# [TRY IT]
Lines to restate from the data below: from the one containing "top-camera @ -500" to the one containing "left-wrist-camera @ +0", both included. Give them again exactly, and only them.

BEGIN

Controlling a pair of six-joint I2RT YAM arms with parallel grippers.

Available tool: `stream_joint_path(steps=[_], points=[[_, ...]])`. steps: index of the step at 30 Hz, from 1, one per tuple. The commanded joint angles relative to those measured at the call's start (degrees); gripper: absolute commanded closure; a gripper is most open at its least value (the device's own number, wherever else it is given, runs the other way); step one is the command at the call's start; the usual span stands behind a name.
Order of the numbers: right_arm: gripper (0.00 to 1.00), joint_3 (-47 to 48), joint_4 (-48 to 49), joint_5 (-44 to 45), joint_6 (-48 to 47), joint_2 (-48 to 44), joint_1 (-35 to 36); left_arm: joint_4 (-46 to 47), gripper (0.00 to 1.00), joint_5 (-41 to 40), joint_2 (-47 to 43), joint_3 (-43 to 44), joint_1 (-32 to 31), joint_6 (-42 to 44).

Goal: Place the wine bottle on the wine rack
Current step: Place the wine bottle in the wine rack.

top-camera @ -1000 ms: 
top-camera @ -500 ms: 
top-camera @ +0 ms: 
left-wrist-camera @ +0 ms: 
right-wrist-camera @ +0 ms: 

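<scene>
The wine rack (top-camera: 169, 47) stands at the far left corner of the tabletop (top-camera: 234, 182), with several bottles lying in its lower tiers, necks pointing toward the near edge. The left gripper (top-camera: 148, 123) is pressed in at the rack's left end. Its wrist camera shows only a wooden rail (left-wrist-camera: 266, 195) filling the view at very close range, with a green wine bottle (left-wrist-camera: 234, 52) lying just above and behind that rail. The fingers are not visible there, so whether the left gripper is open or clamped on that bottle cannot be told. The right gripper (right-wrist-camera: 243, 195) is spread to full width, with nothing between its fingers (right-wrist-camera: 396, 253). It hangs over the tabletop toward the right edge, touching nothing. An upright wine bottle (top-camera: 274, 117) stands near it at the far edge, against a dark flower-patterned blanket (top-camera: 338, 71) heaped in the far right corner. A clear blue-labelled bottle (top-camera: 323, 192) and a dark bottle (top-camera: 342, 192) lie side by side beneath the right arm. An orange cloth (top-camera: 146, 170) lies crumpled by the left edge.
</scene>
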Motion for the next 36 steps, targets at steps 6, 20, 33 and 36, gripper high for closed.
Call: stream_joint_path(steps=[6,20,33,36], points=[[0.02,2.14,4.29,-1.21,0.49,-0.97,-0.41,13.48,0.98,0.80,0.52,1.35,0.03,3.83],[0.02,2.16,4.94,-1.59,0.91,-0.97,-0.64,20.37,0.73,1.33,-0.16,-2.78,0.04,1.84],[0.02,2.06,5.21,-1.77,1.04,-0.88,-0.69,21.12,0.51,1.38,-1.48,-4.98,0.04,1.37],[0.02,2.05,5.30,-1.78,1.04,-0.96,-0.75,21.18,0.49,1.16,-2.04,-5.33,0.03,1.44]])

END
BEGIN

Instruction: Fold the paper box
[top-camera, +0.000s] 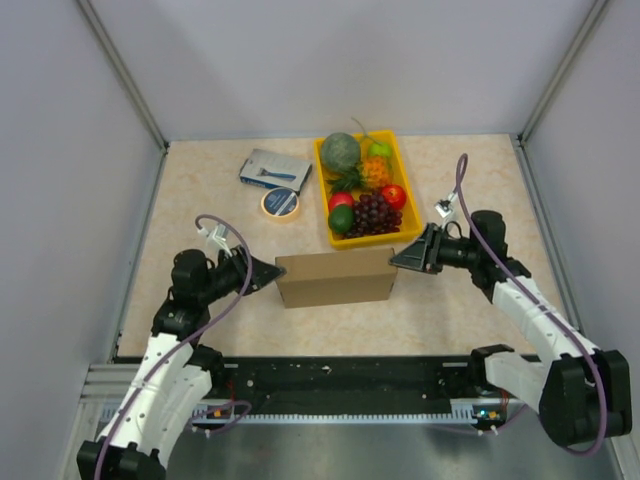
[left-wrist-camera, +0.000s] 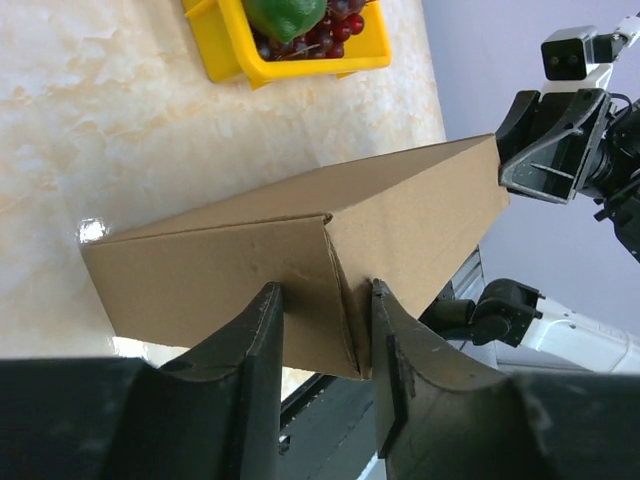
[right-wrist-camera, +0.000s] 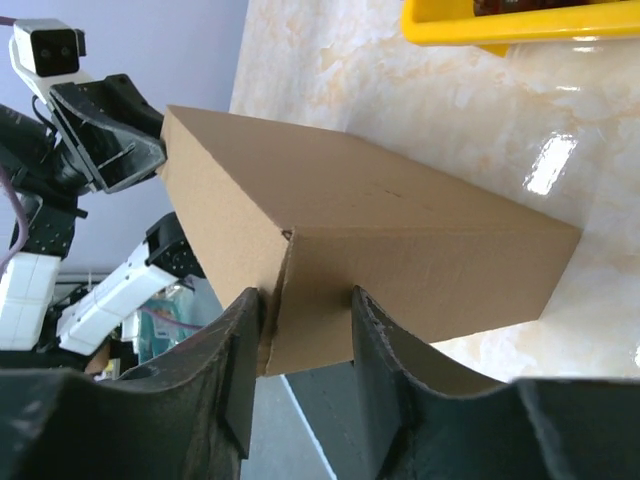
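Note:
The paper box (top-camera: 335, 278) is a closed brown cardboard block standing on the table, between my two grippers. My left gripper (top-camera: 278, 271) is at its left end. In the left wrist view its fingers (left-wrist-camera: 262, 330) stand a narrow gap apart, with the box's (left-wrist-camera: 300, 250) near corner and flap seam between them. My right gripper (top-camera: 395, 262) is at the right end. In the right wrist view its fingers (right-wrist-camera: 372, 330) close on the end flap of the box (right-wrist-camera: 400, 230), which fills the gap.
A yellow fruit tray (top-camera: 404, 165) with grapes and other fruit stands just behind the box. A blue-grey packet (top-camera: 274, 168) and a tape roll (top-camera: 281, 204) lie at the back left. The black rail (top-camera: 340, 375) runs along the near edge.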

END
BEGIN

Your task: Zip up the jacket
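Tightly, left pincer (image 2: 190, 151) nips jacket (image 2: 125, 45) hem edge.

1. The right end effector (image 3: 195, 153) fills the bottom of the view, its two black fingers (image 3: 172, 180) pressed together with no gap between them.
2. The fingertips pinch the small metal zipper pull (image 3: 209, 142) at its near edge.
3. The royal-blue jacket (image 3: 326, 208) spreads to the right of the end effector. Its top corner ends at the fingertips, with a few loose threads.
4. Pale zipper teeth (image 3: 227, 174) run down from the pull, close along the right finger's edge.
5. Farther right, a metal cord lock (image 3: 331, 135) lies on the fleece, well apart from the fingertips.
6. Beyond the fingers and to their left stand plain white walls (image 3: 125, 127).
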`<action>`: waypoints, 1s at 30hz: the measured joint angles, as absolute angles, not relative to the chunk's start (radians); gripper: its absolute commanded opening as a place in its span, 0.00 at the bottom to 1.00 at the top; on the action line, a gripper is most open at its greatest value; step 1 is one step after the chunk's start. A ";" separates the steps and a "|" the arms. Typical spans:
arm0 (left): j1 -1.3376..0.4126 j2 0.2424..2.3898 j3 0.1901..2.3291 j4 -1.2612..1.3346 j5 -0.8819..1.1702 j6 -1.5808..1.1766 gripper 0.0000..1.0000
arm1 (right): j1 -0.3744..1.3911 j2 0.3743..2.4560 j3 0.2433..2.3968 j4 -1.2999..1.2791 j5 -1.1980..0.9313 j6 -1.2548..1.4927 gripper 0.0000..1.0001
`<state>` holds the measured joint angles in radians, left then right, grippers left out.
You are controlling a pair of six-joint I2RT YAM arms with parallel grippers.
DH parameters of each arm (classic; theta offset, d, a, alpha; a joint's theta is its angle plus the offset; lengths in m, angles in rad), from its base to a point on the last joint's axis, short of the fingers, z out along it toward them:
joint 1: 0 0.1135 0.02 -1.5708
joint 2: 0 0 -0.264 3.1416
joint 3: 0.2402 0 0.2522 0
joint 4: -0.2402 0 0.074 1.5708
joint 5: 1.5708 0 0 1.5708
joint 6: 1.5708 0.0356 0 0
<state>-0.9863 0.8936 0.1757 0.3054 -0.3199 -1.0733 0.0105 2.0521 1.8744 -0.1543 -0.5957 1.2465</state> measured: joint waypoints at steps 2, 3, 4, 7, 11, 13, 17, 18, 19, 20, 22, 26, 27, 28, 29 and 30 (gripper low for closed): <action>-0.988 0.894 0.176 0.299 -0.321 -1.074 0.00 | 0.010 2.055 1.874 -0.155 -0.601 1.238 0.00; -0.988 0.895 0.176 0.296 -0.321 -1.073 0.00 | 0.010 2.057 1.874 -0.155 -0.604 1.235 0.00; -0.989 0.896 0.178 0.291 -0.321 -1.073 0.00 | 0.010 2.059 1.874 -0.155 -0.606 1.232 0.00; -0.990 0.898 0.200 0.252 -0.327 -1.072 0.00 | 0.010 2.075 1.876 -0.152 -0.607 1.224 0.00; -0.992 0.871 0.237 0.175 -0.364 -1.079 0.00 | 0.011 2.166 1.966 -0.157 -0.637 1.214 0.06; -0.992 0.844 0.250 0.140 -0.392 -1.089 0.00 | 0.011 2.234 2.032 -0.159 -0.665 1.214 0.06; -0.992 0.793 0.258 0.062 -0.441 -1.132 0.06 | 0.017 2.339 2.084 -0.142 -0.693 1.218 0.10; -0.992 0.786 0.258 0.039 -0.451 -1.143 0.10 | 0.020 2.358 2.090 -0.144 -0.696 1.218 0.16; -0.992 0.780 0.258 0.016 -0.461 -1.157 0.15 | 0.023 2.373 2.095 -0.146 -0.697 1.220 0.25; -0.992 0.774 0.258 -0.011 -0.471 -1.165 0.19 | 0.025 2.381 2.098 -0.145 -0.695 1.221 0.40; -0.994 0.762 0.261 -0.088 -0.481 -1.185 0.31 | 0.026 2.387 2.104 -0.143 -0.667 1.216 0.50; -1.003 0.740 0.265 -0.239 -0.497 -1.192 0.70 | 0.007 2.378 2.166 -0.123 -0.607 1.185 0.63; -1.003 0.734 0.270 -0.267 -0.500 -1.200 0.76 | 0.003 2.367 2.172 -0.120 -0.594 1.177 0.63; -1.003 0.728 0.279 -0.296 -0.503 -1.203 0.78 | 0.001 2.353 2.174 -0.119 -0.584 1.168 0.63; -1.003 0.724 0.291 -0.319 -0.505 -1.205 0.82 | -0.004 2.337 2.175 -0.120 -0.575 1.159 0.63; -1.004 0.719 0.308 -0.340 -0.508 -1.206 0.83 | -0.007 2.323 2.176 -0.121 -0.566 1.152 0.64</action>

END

# [REPLY]
top-camera @ -500 ms: 
top-camera @ +0 ms: 
left-wrist-camera @ +0 ms: 

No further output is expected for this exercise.